Segundo o especialista em perícia digital, as evidências apontam para um vazamento de credenciais de acesso ao ativo operacional Interface de Divulgação de Alertas Públicos (IDAP). Na prática, alguém pode ter acessado o sistema usando senhas já criadas, sem necessariamente fazer uma invasão de infraestrutura.

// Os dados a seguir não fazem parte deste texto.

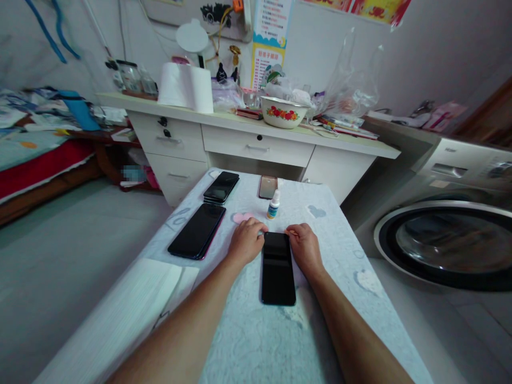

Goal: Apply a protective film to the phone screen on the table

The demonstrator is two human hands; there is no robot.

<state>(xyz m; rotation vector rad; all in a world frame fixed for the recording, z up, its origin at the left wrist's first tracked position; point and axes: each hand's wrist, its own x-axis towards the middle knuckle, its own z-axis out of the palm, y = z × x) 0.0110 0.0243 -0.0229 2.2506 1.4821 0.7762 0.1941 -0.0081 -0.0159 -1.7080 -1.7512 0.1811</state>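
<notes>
1. The black phone [278,272] lies flat on the cloth-covered bench [340,277], dark glass up, its long sides running away from the person. It sits between the two forearms.
2. The left hand [246,240] is at the phone's far left corner, fingers curled, thumb side against or just beside the edge. The right hand [304,246] is at the far right corner, its fingers bent inward and close together. I cannot tell whether either hand truly grips the phone or only touches it.
3. Just beyond the phone stands a small spray bottle [273,205], upright, with a white top. Further back lies a small flat phone-like object [268,187]. To the left are a large dark phone [198,232], with a pinkish edge showing beneath it, and a stack of dark phones [222,186]. A pale folded sheet [160,288] lies along the bench's left side.
4. The phone likely handles as a stiff, thin, fairly light slab. Its glass is probably slick and could crack if dropped or pressed hard at a corner.
5. The long side edges look the best place to take hold, fingers opposite each other, keeping skin off the glass, which would probably smudge.
</notes>
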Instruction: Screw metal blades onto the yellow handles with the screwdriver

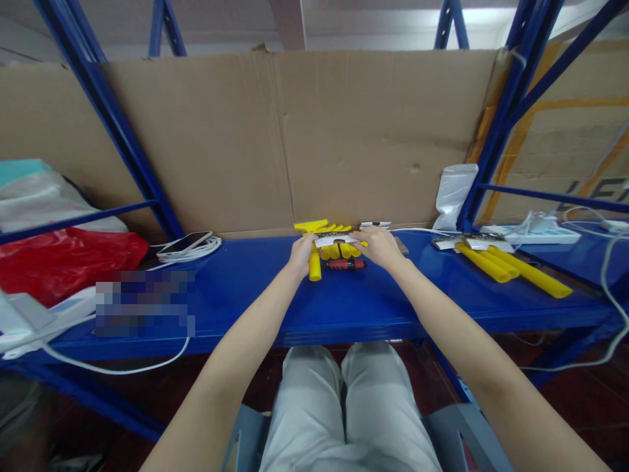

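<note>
White strip [335, 242], its ends hidden, is pinched in curled left hand [301, 254] and right hand [382, 246].

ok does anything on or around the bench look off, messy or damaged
Only minor things. At the left, a white cable droops over the front edge of the blue bench, where it might snag. The cardboard behind has small dents towards the right. I see no spill; the pixelated patch at left can't be judged.

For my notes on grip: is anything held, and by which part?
A flat white piece, seemingly by its ends: left hand at the left, right hand at the right.
</note>
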The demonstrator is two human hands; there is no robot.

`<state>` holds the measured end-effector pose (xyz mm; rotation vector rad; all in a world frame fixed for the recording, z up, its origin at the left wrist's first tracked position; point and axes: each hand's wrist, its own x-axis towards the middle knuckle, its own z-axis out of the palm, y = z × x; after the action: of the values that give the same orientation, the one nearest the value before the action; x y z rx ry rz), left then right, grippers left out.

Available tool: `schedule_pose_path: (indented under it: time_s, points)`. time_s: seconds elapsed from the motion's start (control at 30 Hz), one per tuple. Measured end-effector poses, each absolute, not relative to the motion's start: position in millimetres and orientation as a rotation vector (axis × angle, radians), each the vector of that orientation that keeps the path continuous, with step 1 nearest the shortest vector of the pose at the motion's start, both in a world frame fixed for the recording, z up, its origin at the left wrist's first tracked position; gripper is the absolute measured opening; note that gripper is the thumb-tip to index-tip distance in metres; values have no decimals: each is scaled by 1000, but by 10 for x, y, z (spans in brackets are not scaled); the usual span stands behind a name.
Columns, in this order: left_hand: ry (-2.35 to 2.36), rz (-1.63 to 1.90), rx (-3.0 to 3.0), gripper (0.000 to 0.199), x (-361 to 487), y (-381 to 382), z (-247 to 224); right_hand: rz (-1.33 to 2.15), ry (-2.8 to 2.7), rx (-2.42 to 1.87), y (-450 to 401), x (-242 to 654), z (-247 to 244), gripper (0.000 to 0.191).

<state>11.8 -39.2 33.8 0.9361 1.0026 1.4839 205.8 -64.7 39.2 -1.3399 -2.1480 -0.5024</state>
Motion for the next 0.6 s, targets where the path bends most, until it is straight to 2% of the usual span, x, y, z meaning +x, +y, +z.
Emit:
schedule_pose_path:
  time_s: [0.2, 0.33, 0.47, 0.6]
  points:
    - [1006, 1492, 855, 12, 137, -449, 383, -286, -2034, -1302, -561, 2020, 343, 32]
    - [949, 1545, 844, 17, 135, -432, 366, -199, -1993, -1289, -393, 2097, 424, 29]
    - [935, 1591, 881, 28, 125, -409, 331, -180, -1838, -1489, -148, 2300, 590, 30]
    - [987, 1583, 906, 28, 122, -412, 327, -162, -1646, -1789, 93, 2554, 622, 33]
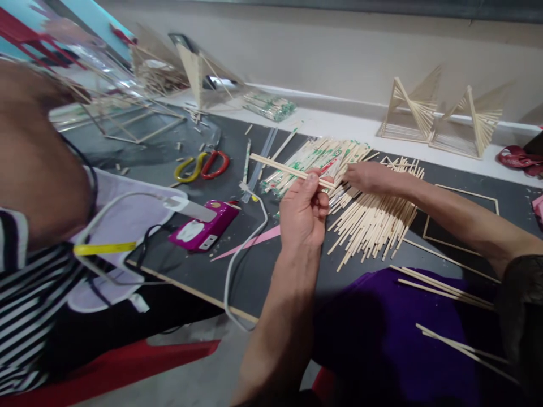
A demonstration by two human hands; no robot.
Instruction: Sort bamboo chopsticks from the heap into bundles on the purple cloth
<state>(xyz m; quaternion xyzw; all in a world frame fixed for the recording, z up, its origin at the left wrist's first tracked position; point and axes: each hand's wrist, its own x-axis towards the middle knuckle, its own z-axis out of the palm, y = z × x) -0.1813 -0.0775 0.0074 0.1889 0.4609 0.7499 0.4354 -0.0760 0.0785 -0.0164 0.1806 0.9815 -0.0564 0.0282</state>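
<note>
My left hand (306,203) is closed around a few bare wooden chopsticks (275,164), raised over the table and pointing to the upper left. Close by their right end is my right hand (360,176), its fingers curled downward. What those fingers hold, if anything, is hidden. Beneath and beside it spreads a large pile of loose chopsticks (373,220). Behind both hands lie chopsticks in printed plastic wrappers (309,161). Several more sticks (441,288) rest on the purple cloth over my lap.
Scissors (201,165), a purple power strip (203,226) and a white cord (229,282) lie to the left, beside another person's arm (38,164). Two twisted stick frames (409,113) stand against the wall. A flat stick rectangle (460,192) lies right.
</note>
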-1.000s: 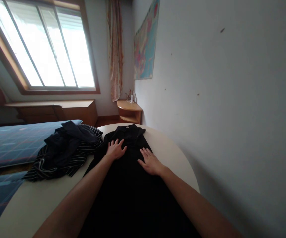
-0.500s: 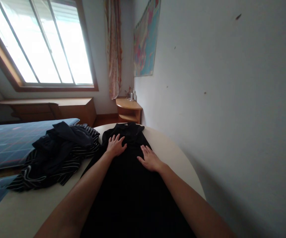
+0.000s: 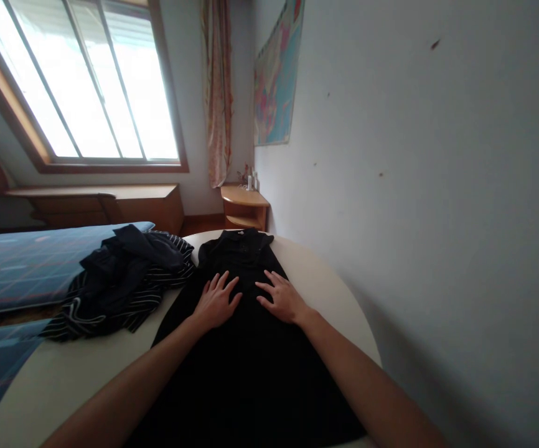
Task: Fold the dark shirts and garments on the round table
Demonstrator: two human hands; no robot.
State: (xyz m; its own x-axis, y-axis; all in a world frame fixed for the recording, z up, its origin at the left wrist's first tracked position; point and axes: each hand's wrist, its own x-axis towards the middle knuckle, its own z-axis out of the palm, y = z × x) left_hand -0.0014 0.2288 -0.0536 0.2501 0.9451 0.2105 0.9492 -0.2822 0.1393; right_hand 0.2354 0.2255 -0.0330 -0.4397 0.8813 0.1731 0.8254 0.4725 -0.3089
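black garment [image 3: 251,373]: flat on table [image 3: 316,267], under both palms | left hand [image 3: 217,301], right hand [image 3: 282,298]: fingers spread, gripping nothing | change: left hand lower, further from collar

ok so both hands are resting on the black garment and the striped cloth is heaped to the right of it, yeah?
The side is wrong: the head view shows the striped cloth heaped to the left of the black garment. The left hand and right hand do rest on the garment.
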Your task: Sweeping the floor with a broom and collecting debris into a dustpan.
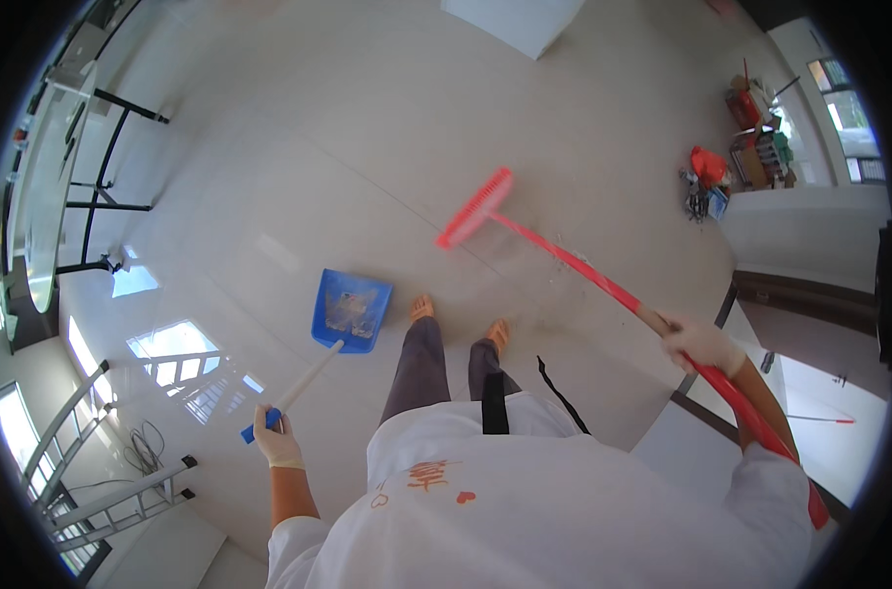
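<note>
My left hand (278, 440), in a pale glove, is closed around the long handle of a blue dustpan (356, 309) by its blue end grip. Grey debris lies in the pan, which rests on the tiled floor (291, 177) left of my feet. My right hand (700, 344), gloved as well, grips the red-wrapped pole of a broom. The slightly blurred red broom head (477, 208) is ahead of my feet, over a seam in the floor. Small scattered debris (564, 258) lies by the pole, to the right of the head.
A white table (52, 184) with black legs stands at the left, above aluminium ladders (115, 508) and a coiled cable (146, 449). Cardboard boxes (749, 163) and a red bag (708, 166) sit by the right wall. A white block-like object (516, 22) is at the top.
</note>
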The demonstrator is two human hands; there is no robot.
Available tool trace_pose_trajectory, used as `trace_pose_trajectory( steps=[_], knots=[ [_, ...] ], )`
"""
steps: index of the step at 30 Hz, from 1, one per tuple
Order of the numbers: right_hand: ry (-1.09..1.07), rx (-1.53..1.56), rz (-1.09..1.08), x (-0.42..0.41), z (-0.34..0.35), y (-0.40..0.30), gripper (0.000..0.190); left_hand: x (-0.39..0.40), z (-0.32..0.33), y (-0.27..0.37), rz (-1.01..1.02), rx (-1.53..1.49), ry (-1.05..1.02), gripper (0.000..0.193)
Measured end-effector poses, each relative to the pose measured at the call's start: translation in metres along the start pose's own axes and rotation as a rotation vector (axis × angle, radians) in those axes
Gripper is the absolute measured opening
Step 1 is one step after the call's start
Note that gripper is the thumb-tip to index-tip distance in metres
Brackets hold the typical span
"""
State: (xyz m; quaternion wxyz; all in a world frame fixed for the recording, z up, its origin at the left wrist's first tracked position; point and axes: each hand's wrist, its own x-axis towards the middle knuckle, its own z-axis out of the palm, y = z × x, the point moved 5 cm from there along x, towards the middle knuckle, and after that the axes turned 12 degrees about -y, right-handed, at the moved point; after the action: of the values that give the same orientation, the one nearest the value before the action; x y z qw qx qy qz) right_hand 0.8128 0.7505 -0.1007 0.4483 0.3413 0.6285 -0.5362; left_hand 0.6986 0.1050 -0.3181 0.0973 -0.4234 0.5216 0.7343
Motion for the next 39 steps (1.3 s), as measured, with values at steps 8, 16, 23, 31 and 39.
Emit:
trace_pose_trajectory(
  steps=[8,16,23,31,39],
  knots=[
    [-0.130,-0.157,-0.105,0.111,0.017,0.020,0.018,-0.032,0.029,0.007,0.035,0.068,-0.049,0.022],
    [0.020,-0.220,0.149,-0.019,-0.014,0.118,0.018,-0.038,0.042,-0.017,0.002,0.091,-0.071,0.019],
    [0.095,0.079,0.014,-0.079,-0.045,0.131,0.027,-0.047,0.059,-0.032,0.035,0.096,-0.084,0.022],
    [0.079,0.034,-0.350,0.073,-0.103,0.124,0.024,-0.080,0.113,-0.032,0.066,0.188,-0.141,0.020],
    [0.129,0.349,-0.047,-0.007,-0.073,0.280,0.027,-0.088,0.167,-0.023,0.059,0.281,-0.122,0.024]
  ],
)
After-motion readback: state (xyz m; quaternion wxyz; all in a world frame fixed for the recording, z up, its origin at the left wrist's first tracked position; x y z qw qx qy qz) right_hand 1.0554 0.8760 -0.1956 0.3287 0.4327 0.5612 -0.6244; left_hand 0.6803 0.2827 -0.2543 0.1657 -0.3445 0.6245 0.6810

"Eu nem acho que seja um hacker. Ele (o invasor) usou uma credencial válida e operou. A coisa mais fácil é pegarmos credenciais gratuitas na dark web. Qualquer um pode pegar e acessar", disse.
Mas quem invadiu?
Questionado se é possível saber exatamente a identidade de quem acessou o sistema da Defesa Civil, Pitanga explica que a investigação deve ser restrita à polícia, e que especialistas em segurança cibernética ajudam apenas a levantar pistas.
"Quem aponta a autoria é a polícia, mas todos os indícios indicam o uso de credenciais disponíveis na dark web. Não podemos esperar que a polícia vá fazer (a investigação) de uma hora para outra, de forma simples e rápida, mas não existe crime perfeito", argumenta.
Vazamento de dados
O especialista em segurança cibernética também fez um alerta sobre o vazamento de dados. Pitanga explica que o uso de credenciais de acesso guarda vulnerabilidades e que estas podem ser usadas por criminosos.
"Toda a política de segurança cibernética pode ser furada por um funcionário. Há um alarde (sobre invasões), mas é um problema comum de vazamento de dados. Mesmo que a Defesa Civil tenha um sistema de segurança eficiente, o uso indevido de credencial do meio interno para o externo, a questão comportamental, é um risco", conclui.